▶ **Assigned task**: For this exercise, the reply is the listing below, reproduced exactly.

▶ **Provided material**:

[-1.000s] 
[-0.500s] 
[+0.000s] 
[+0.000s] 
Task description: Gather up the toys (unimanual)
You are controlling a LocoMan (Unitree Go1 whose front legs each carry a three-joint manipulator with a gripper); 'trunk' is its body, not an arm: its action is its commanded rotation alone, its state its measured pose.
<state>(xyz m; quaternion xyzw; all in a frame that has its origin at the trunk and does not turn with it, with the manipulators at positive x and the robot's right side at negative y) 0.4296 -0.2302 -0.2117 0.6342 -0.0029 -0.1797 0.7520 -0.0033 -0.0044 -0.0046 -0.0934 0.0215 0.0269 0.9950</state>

▶ **Written response**:
[-1.000s] 
[-0.500s] 
[+0.000s] 
[+0.000s] 
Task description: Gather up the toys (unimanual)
You are controlling a LocoMan (Unitree Go1 whose front legs each carry a three-joint manipulator with a gripper); 'trunk' is its body, not an arm: its action is its commanded rotation alone, its state its measured pose.
<state>(xyz m; quaternion xyzw; all in a frame that has its origin at the trunk and does not turn with it, with the manipulators at positive x and the robot's right side at negative y) 0.4296 -0.2302 -0.2117 0.6342 -0.0029 -0.1797 0.7520 -0.0033 -0.0044 -0.0046 -0.0934 0.0215 0.0269 0.9950</state>

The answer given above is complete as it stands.